Problem description – Transcribe the data exactly, stopping after the "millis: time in" line.
+ + + + + + +
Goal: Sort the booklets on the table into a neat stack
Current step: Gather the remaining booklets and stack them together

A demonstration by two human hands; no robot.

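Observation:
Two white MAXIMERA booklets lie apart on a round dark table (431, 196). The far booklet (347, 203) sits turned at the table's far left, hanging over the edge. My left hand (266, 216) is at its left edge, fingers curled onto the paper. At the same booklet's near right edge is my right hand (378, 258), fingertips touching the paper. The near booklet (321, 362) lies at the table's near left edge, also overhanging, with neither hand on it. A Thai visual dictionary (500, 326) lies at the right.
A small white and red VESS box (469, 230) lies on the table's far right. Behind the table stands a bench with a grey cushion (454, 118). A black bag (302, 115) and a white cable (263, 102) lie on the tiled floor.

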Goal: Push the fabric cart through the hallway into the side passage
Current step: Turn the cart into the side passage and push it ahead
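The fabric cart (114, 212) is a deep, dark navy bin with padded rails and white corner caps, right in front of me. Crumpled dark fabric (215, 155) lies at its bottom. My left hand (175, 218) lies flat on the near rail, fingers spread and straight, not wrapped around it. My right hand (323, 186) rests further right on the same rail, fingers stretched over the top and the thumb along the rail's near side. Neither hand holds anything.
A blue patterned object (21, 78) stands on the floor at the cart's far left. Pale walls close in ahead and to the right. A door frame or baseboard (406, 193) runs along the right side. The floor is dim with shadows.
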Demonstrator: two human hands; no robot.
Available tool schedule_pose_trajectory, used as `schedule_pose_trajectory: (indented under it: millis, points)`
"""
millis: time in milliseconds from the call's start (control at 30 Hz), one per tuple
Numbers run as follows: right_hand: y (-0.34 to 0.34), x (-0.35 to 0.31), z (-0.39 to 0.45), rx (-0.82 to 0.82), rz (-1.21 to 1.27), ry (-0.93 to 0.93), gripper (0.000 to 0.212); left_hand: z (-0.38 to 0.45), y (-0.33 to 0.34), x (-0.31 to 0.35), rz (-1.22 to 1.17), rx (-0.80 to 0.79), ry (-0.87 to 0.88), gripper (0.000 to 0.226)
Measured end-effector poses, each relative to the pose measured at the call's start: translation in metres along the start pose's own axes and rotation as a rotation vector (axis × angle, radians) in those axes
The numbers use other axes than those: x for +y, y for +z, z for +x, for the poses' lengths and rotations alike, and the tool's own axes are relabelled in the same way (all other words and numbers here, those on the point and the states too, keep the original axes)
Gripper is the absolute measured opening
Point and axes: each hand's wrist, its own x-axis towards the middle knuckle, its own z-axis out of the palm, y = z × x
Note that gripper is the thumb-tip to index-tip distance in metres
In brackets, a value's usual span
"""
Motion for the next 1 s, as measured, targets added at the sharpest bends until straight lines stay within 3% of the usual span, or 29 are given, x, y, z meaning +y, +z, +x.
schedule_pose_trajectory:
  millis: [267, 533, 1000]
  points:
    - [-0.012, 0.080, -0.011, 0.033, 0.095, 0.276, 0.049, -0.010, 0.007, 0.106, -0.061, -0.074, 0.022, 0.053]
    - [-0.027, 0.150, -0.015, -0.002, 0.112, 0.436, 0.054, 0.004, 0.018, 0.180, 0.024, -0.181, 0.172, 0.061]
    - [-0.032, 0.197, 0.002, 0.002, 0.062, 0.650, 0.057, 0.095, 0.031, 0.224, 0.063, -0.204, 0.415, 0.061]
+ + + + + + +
Exercise response –
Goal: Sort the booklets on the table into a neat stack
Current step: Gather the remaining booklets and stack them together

A demonstration by two human hands; no robot.

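Observation:
Two white MAXIMERA booklets lie apart on a round dark table (431, 196). The far booklet (347, 203) sits turned at the table's far left, hanging over the edge. My left hand (266, 216) is at its left edge, fingers curled onto the paper. At the same booklet's near right edge is my right hand (378, 258), fingertips touching the paper. The near booklet (321, 362) lies at the table's near left edge, also overhanging, with neither hand on it. A Thai visual dictionary (500, 326) lies at the right.
A small white and red VESS box (469, 230) lies on the table's far right. Behind the table stands a bench with a grey cushion (454, 118). A black bag (302, 115) and a white cable (263, 102) lie on the tiled floor.
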
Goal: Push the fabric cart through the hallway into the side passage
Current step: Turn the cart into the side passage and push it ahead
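The fabric cart (114, 212) is a deep, dark navy bin with padded rails and white corner caps, right in front of me. Crumpled dark fabric (215, 155) lies at its bottom. My left hand (175, 218) lies flat on the near rail, fingers spread and straight, not wrapped around it. My right hand (323, 186) rests further right on the same rail, fingers stretched over the top and the thumb along the rail's near side. Neither hand holds anything.
A blue patterned object (21, 78) stands on the floor at the cart's far left. Pale walls close in ahead and to the right. A door frame or baseboard (406, 193) runs along the right side. The floor is dim with shadows.
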Demonstrator: two human hands; no robot.
Available tool schedule_pose_trajectory, used as `schedule_pose_trajectory: (indented under it: millis, points)`
"""
millis: time in milliseconds from the call's start (control at 30 Hz), one per tuple

This finishes the output for the exercise.